I messaggi dei miei libri credo che siano molto chiari, altrimenti non sarebbero dei messaggi. Oltretutto sono apertamente dichiarati nelle due righe di prefazione, e nei versi che riporto in entrambi i libri. Così “Il giorno della tartaruga” sta lì a dimostrare che se anche la vita va completamente per traverso, c’è sempre una seconda possibilità…
E poi quel “mollo tutto e cambio vita” che ogni giorno almeno una volta ci sfiora la mente, è esattamente al centro di “Dannato Cuore”. Ma non nel senso che la fuga sia auspicabile, ma per dire che la possibilità di cambiare è sempre con noi. E se, pur potendo cambiare tutto, continuiamo a combattere la nostra battaglia quotidiana, è perché l’abbiamo scelto, e non perché costretti. Comprendi come sia diversa la giornata quando capiamo questo?

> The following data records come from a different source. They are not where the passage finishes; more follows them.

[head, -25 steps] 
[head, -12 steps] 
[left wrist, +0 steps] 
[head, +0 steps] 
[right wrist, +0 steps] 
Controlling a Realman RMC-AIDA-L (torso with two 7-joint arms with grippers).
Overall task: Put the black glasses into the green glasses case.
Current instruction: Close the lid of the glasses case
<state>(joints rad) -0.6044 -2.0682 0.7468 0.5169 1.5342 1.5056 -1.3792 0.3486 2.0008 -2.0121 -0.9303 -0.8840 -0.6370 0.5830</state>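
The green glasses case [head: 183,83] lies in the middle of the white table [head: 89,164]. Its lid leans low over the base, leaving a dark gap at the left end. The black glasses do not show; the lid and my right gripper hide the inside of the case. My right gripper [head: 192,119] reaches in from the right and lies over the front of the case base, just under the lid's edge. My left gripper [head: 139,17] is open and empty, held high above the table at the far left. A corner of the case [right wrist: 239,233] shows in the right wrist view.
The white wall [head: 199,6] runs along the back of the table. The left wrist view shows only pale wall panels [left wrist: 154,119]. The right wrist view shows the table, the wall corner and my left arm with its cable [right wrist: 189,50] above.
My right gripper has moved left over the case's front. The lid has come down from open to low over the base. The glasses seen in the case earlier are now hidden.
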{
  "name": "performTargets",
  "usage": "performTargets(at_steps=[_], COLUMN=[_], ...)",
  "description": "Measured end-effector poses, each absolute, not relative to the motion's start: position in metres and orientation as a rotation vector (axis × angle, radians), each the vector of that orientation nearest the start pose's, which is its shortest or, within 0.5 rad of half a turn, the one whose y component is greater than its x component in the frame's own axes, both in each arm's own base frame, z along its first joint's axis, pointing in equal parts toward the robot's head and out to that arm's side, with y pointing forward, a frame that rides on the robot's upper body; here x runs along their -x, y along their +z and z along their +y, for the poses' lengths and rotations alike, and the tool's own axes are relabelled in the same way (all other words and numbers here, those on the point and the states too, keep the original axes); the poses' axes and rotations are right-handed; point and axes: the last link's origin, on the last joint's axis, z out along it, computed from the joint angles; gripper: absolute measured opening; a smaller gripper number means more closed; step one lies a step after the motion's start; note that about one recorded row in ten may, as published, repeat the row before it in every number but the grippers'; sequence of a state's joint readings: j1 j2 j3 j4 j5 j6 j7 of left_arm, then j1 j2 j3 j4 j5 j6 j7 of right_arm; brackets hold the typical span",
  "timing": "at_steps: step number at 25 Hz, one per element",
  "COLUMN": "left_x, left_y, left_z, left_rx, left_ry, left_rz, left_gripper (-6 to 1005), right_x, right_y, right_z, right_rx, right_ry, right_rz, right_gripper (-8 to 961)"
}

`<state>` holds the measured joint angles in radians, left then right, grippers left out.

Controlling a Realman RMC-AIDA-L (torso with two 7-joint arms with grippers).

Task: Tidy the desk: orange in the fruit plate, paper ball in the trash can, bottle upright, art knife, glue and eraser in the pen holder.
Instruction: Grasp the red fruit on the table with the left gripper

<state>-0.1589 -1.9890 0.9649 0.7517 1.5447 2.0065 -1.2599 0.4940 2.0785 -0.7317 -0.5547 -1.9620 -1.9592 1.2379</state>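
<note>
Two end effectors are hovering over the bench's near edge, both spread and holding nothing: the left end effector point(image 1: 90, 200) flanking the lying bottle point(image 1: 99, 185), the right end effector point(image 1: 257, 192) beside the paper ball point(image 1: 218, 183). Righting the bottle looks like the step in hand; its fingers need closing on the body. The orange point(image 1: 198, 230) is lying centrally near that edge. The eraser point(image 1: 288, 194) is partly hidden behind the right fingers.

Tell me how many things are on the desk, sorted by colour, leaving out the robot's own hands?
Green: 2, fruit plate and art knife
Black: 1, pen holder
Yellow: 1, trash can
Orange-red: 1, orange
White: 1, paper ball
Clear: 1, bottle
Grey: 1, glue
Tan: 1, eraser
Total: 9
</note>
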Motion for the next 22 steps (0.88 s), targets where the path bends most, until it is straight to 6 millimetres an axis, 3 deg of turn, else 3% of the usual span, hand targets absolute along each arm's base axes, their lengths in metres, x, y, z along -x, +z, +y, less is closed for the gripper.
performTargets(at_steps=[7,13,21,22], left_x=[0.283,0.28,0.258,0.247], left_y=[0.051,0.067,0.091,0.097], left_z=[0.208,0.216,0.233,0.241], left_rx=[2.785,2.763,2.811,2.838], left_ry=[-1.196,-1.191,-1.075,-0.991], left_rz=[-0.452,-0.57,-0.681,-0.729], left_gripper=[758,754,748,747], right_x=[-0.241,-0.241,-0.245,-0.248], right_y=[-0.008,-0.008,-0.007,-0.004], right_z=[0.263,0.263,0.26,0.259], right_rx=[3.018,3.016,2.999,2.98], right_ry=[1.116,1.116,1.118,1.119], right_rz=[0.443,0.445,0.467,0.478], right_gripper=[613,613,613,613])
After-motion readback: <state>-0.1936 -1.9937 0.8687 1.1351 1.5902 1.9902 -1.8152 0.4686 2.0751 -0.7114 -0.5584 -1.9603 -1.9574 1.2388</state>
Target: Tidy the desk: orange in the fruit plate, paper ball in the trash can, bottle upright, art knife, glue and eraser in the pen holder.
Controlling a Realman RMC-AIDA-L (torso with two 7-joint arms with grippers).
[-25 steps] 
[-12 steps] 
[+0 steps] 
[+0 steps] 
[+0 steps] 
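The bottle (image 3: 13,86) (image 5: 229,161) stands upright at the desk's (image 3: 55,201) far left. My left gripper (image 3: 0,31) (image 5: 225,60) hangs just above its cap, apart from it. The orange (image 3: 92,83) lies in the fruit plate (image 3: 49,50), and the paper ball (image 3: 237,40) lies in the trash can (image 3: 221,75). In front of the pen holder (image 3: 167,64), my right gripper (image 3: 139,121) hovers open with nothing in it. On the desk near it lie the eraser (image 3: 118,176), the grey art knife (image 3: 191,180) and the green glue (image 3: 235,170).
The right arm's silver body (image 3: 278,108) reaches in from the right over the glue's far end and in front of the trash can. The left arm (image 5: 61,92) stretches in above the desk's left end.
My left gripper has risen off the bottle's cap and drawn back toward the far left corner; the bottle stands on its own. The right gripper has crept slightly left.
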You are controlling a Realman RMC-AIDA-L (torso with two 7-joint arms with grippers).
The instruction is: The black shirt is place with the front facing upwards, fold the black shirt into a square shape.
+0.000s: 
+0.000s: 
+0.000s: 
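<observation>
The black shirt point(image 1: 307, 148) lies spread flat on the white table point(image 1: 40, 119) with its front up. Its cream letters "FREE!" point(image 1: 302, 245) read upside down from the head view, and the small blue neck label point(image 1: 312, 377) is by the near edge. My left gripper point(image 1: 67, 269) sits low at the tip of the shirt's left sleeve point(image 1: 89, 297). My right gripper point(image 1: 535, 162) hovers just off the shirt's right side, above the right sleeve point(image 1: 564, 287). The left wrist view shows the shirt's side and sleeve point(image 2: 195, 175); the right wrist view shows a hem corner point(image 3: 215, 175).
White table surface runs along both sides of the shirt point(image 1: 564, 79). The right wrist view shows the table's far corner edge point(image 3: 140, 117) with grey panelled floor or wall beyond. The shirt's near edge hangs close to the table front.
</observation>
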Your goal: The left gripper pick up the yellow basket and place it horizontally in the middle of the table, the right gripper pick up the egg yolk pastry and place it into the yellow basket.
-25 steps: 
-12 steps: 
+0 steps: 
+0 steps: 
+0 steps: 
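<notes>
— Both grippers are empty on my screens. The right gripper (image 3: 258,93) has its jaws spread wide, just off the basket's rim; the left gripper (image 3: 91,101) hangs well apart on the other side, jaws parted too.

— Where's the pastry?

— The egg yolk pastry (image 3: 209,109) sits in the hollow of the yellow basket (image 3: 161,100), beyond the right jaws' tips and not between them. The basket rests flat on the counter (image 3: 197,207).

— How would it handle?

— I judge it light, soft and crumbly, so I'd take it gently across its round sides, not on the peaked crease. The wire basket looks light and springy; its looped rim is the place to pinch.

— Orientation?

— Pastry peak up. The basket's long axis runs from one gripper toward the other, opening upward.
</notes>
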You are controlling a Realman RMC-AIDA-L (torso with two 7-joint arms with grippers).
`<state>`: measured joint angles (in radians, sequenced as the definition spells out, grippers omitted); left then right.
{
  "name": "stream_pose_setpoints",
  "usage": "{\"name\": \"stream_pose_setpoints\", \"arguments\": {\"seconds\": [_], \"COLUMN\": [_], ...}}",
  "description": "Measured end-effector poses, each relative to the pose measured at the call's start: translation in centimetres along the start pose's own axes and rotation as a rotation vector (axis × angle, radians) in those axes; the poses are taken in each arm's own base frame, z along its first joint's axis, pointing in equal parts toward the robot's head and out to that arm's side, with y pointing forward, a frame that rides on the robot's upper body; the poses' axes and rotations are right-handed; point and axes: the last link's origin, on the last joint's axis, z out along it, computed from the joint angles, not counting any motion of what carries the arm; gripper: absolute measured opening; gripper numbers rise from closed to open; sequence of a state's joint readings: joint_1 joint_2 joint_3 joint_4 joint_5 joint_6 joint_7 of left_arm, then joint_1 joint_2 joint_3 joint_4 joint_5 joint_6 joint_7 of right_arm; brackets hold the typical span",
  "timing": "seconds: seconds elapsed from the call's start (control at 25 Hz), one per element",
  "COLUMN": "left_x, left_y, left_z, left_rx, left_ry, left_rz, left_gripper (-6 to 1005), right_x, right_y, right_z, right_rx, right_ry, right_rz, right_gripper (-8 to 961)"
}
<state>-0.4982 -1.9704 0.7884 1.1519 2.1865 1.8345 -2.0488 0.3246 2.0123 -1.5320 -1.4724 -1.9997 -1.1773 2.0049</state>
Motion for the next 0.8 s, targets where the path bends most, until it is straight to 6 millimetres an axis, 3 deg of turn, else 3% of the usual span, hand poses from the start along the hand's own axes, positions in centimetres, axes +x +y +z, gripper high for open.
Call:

- Chi è la prima persona a cui fai leggere i tuoi libri?
Che dilemma irrisolto! Una volta mia moglie, la mia compagna di una vita, una volta un mio amico carissimo; ma penso che con le persone care sia sempre un pasticcio. Severi solo per non apparire troppo benevoli, e poi comunque imprescindibilmente troppo benevoli. E per me è solo confusione, volo cieco. Non so più, per il prossimo accetto consigli…
- Hai già un’idea per il prossimo romanzo?
Ho un’idea in testa da quando ancora non avevo pensato al primo libro: mi incuriosirebbe indagare sulle dinamiche del “gruppo”, sondare le vicissitudini di una squadra come se fosse un personaggio solo, e vedere cosa combina. Sarebbe dovuto essere il tema del mio libro d’esordio, poi invece è venuto fuori “Il giorno della tartaruga”, e poi del secondo, mentre a sorpresa è arrivato “Dannato Cuore”… Sono sicuro che finalmente sarà il terzo. Anche se sono certo che domani incontrerò per strada tutta un’altra storia che si insinuerà dentro di me e non mi mollerà più finché non la libero scrivendola.